We see the same pattern in Matthew 27:15–23. Pilate presents Barabbas and Jesus in that order. Of course the crowd chose the first man over the second Man.
Their choice of the first over the second carries on the pattern from Genesis. When Joseph saw that Israel's right hand was on Ephraim's head, it was "evil in his eyes" (Genesis 48:17). Joseph wanted his older son to get the older son's blessing (quite naturally!). Jacob chose the second over the first (v. 20)
When God told Abraham that He would give him a second son (Genesis 17:15–21), Abraham's response was "Oh that Ishmael would live before You" (v. 18). This is remarkable: God is telling Abraham that He would provide the "son of promise" (Galatians 4:28), but Abraham wants the "son according to flesh" (Galatians 4:23) to please God. God certainly promised to bless Ishmael, but He insisted it was Isaac with whom He would establish a permanent covenant (vv. 20–21).
Let's pause and say that it was good and right for Abraham to long for Ishmael to please God. And we don't want to downplay the blessing of God on Ishmael. But we want to see the truth of Galatians 4 here: these things have an allegorical sense, and the Spirit of God is teaching us something in this story.
By the time we come to Genesis 22:2, we have God referring to Isaac as Abraham's "only son". God is no longer acknowledging the first man, only the second.
I fall into the trap of Abraham again and again, as I suspect most of us do. I long to see the "first man" walk with God. What I fail to see is that God is no longer acknowledging that man: He only acknowledges the "second Man." I, like Abraham, have to see that God is now dealing with the son of promise, not the son of flesh.
If you look at Facebook, or listen to so much so-called Christian ministry, you'll see people say things like, "we have two natures within us, the one we feed is the one that grows." I suppose there's a grain of truth there, but it's not at all what Scripture actually teaches. Scripture teaches that in God's sight, there is only the second Man. When we start down the path of thinking we have a choice between "two natures", we leave the teaching of Scripture behind. We aren't to choose between two natures, we are to consider ourselves to have died (Romans 6:11), and to be entirely new creatures (2 Corinthians 5:17). Of course I'm not denying that we have "the flesh" in us, but we are to consider that as a dead thing (Galatians 5:24). To think of ourselves as some sort of umpire between two warring sides is to give a place to "the flesh" that Scripture doesn't give it. J. N. Darby wrote,
Other differences have disappeared: there remains but the old man, which we only acknowledge as dead, and the new man. [emphasis added] (J. N. Darby, Synopsis of the Books of the Bible, Volume 5, last checked 2016-09-05)

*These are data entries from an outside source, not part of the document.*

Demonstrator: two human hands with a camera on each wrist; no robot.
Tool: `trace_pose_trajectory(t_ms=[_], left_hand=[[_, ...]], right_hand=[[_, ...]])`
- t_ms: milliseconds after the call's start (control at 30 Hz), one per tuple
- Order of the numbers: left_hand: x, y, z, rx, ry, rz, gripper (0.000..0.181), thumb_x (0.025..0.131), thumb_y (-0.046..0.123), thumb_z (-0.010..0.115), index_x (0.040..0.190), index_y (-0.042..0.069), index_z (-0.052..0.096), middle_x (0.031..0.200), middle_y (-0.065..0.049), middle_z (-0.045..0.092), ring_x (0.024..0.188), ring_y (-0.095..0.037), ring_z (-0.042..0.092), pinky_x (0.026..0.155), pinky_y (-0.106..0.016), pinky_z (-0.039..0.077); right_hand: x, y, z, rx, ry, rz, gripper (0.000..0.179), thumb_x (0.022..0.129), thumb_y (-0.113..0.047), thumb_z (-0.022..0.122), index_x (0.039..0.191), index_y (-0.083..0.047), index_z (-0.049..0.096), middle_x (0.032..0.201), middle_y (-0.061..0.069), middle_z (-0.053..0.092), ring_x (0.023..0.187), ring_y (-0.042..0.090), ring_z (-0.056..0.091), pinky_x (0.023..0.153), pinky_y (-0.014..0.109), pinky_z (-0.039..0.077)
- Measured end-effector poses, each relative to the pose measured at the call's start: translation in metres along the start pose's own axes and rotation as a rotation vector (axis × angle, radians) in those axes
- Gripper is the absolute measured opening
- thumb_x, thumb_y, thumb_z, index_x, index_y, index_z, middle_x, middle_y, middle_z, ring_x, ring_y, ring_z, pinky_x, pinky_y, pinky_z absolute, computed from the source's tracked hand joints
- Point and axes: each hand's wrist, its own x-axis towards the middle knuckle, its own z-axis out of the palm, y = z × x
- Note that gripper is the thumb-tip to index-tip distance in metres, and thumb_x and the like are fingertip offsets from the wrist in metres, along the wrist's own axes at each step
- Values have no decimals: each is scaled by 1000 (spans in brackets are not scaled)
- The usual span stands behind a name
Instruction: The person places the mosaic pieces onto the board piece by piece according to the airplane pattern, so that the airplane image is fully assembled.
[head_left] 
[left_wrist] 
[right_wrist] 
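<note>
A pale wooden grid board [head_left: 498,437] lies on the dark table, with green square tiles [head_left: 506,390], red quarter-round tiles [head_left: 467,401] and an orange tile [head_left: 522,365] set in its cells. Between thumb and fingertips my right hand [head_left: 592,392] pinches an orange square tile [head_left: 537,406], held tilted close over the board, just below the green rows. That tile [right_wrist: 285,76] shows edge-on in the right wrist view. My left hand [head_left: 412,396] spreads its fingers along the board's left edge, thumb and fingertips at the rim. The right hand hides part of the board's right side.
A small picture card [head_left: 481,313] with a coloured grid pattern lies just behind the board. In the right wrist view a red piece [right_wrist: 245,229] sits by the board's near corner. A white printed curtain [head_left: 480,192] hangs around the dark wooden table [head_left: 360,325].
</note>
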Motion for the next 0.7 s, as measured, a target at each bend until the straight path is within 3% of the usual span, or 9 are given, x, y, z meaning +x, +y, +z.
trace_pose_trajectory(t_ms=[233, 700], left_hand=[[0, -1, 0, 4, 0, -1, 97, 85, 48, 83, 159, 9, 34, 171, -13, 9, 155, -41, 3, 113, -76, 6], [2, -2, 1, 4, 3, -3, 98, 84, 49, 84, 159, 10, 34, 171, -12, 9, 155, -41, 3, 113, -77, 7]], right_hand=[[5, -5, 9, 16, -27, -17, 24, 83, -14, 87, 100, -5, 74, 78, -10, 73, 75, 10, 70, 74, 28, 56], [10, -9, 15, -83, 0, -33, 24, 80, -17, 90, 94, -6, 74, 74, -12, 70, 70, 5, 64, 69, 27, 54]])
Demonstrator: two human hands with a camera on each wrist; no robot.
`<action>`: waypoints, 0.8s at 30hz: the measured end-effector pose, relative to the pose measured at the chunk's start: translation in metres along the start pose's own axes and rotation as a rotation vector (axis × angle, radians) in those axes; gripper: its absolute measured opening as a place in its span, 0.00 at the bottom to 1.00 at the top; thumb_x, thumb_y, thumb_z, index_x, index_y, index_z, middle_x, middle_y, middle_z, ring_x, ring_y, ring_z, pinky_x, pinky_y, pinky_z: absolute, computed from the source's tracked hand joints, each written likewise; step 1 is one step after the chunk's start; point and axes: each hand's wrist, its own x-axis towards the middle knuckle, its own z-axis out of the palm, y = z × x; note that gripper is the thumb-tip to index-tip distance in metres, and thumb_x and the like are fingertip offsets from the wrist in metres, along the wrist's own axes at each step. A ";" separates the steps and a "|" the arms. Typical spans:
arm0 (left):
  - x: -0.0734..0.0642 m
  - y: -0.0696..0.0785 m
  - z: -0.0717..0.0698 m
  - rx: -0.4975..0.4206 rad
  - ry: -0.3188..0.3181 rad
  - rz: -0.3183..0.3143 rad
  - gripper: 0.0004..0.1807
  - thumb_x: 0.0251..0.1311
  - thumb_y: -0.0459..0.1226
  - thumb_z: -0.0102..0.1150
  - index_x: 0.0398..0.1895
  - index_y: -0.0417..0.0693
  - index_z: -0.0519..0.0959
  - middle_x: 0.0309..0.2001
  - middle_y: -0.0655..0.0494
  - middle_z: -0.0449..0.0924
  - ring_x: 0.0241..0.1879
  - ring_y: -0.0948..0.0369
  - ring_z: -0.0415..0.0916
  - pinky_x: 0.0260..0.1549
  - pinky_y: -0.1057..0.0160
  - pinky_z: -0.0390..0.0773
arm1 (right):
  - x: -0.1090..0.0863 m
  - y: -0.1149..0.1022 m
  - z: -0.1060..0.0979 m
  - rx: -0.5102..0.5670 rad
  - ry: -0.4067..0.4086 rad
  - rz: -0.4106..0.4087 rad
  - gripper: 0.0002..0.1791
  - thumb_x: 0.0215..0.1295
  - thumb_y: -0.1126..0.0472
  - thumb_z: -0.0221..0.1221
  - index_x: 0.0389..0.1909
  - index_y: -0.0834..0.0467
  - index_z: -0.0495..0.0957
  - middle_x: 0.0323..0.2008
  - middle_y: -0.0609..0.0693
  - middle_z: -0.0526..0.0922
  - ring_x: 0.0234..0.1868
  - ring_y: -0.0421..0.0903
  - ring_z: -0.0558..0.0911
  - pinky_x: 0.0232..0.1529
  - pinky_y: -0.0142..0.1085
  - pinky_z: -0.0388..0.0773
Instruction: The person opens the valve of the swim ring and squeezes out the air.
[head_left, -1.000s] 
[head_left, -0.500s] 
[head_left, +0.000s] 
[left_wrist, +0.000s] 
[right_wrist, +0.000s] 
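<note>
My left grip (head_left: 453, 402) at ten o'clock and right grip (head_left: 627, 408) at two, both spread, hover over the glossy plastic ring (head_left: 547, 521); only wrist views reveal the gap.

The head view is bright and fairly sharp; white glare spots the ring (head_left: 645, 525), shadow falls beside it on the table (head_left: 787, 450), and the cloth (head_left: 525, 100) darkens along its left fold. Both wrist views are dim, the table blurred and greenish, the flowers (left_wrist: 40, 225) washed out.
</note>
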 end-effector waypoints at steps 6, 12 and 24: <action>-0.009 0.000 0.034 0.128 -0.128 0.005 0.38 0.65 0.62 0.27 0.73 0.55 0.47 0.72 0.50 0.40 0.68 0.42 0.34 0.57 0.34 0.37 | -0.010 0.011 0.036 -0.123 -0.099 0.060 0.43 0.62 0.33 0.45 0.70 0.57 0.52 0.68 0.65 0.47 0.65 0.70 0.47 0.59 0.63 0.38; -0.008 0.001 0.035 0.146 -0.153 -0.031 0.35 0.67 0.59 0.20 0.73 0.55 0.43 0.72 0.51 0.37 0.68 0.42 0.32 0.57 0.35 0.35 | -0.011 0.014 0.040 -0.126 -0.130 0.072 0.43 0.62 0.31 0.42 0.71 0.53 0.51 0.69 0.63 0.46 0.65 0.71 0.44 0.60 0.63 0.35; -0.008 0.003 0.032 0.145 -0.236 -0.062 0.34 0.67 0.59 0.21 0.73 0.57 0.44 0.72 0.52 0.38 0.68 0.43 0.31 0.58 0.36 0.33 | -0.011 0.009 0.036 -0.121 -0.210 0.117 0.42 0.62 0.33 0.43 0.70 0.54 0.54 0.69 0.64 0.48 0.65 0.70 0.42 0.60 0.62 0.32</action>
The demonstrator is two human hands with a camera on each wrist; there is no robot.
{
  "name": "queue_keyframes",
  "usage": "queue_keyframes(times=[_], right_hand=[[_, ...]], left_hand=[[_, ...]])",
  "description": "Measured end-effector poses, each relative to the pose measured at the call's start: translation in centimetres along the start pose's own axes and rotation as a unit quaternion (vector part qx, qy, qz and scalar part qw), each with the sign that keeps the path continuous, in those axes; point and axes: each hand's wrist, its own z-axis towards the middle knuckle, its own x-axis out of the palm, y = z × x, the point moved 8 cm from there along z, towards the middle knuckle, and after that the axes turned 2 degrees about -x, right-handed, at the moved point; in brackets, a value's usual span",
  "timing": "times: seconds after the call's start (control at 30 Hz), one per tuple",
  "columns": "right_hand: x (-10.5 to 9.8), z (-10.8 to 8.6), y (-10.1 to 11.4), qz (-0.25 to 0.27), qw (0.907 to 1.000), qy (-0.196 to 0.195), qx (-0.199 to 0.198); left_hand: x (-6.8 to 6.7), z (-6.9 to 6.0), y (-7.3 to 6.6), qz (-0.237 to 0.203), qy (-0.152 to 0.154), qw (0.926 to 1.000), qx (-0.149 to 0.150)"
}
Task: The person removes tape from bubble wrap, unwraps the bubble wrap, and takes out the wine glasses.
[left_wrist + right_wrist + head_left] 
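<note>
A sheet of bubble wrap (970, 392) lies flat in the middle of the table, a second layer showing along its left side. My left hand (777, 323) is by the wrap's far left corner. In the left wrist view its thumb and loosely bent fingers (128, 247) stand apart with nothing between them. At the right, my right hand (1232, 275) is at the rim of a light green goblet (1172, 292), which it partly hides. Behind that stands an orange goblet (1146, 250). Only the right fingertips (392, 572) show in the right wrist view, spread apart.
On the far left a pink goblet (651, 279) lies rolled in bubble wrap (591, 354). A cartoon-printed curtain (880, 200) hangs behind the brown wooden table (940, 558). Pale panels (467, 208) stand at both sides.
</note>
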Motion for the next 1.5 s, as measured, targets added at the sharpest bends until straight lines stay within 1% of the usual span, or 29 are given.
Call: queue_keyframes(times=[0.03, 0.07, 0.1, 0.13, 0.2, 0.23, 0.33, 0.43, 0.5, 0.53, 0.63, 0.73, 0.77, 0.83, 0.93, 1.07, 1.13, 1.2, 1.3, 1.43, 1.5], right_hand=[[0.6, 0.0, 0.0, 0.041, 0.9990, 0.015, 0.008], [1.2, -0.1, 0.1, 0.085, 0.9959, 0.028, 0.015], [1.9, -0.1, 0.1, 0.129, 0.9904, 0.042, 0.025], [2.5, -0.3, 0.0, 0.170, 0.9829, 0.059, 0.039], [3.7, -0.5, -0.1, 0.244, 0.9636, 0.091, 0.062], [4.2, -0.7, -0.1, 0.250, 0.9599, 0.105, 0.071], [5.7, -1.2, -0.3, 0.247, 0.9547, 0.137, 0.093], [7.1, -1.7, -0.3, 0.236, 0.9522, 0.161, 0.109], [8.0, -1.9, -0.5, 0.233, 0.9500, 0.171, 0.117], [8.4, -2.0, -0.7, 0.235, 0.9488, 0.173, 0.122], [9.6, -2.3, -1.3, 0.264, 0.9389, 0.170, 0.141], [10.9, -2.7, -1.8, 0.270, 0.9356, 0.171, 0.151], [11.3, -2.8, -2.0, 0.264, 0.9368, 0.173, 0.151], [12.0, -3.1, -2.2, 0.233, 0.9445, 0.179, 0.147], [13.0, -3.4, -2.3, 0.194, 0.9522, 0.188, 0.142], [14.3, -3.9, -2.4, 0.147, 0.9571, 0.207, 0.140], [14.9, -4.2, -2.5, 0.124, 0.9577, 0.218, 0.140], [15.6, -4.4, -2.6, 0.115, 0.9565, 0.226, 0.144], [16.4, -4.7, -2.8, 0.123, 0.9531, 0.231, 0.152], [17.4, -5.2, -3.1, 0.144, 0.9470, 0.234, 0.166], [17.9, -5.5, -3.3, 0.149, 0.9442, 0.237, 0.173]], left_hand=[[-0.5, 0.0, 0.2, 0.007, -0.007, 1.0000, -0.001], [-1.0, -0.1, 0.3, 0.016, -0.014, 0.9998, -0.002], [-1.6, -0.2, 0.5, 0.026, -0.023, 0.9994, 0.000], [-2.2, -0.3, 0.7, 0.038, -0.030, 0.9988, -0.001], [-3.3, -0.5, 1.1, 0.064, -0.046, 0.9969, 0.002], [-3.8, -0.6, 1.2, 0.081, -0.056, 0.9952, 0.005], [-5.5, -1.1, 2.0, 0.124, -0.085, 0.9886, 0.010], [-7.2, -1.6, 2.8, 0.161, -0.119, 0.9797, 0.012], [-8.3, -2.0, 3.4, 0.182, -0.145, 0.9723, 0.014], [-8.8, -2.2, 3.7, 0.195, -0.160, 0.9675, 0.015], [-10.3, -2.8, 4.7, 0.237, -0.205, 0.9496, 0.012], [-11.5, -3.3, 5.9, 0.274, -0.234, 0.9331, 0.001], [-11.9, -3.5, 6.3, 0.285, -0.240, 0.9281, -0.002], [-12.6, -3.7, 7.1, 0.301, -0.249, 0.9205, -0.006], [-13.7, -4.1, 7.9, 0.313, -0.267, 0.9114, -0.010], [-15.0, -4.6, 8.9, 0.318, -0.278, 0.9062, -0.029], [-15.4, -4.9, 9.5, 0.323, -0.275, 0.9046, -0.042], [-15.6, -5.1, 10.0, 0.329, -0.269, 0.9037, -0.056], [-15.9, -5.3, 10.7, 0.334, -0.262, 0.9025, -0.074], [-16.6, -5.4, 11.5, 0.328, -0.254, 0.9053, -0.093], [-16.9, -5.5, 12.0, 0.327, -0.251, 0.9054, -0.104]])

So this is a challenge to me: don't fall into the trap of Genesis 17:18. Don't think the "first man" will walk before God. He won't. Don't think God will acknowledge anyone except the "second Man". God has found in Christ what He was looking for, and He's stopped looking. My only place before God is "in Christ", which means I've given up on myself (Philippians 3:9), and – by extension – on Adam's race.